Refugees from Galveston, Alvin, Angleton and other places are fast scattering throughout the State. Over fifty have arrived at Austin and have found temporary homes with friends and relatives. Many have gone to places in other States. A local Relief Committee has been organized in Austin to look after the wants of the destitute people as fast as they arrive. They are clothed and fed at the expense of the local people.
Similar committees are being formed in all the principal cities and towns of the State. It is expected that this action will assist the Relief Committees of Houston and Galveston greatly and will also reduce the amount of money required to be expended out of the general fund that is accumulating for the benefit of the sufferers.
Word reached here from Houston that evidences had been found there of imposition on the part of chronic tramps who are pouring into the city from all directions and claiming to be just from Galveston and to have lost everything in the storm. Many of these frauds have been exposed and driven out of the city. A plan is being arranged whereby all parties seeking help must be identified as having come from Galveston or other storm-swept towns.
SERMONS ON GALVESTON.
The Galveston catastrophe furnished the theme for Rev. Dr. Russell H. Conwell’s sermon on Sunday, September 16th, in the Temple of Grace Baptist Church, Philadelphia. He attributed the disaster to the working of God’s immutable laws, and declared that the calamity in its end was for the good of all things. At the conclusion of his sermon he made an appeal for the aid of the sufferers. There was a generous response. Many pledged themselves for specific sums.
Dr. Conwell took his text from Genesis xiii, 36. He said in part: “It was Jacob who said ‘all things are against me,’ but Paul said, ‘All things work together for good to them that love God.’ Paul’s position was true. Jacob’s was untrue. Yet Jacob had philosophy in his expression; but his philosophy was so much inferior that Paul’s inclosed it, left it out of sight. There is no sorrow or affliction or pain or death but it worketh out in God’s hands a greater good.
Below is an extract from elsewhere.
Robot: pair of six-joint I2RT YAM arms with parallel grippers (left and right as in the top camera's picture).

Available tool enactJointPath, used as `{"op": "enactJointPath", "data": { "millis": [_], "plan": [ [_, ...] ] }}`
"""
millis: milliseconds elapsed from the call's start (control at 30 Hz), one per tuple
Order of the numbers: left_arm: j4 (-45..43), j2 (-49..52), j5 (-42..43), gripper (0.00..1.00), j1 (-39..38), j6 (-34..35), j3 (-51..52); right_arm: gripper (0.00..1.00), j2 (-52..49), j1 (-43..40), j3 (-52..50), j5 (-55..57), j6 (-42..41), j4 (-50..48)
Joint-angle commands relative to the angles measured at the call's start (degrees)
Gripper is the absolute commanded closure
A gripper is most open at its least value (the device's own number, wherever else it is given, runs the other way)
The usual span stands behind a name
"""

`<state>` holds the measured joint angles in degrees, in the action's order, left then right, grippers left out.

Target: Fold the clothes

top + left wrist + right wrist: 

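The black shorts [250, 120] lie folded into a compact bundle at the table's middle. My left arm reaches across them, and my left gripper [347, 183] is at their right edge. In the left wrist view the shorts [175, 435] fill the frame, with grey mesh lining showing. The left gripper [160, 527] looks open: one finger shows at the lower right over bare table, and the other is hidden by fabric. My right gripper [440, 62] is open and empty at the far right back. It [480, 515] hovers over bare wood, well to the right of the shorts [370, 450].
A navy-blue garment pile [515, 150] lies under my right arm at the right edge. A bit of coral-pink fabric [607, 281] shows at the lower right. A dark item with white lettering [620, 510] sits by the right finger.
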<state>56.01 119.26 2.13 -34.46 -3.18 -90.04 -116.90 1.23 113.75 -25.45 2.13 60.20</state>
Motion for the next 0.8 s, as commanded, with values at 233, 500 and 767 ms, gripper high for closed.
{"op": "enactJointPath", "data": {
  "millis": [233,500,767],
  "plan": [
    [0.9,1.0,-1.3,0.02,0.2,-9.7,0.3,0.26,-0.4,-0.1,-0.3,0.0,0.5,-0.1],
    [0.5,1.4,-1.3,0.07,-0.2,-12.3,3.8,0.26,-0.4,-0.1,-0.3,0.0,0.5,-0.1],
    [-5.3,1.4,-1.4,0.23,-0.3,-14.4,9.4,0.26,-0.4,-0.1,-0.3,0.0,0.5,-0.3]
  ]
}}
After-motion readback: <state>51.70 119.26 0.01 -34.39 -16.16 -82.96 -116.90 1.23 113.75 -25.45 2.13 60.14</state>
“The disaster at Galveston fills me with terror. It was a lovely city; its people kind-hearted and enterprising. The destruction of that city so suddenly was God’s doing, and consequently it must be for good. It was His doing and what He does is right. The hurricane was the necessary outcome of all the working laws of God. He sent it and it must be for good. We can not understand that; we sit back in our heart’s darkness and say, ‘God is wrong; He is not governing the universe.’
BLESSINGS IN DISGUISE.
“The people who now live in Galveston will be better all their lives. This experience has deepened their natures, enriched their sympathies, enlarged the boundaries of their feelings, and the people of that city will be blessed by that awful experience. They are going to be better inspired, more loving toward others, more affectionate toward each other, and they are going to be different men even without their riches, for riches do not make good men. The people of Galveston have been taught that there is something more than dollars in this world. The rich will now feel what it is to be poor. It does man good to feel the depths of life. Many of the survivors will thank God they have to begin life over again.
“This great calamity is good also in that it arouses the sympathies of the whole country. When it arouses the sympathies of many tens of thousands it must be a gigantic force to work out an ultimate good. Just think when they begin to build the city again! How many will be benefited? They will order lumber from the North, where the suffering people are waiting for the order. They will order millions of dollars worth of goods from Philadelphia, and there are poor people here waiting for that work. When you consider how that disaster locally is going to bless so many people outwardly, then the measure of its good may be far greater than the measure of its evil.”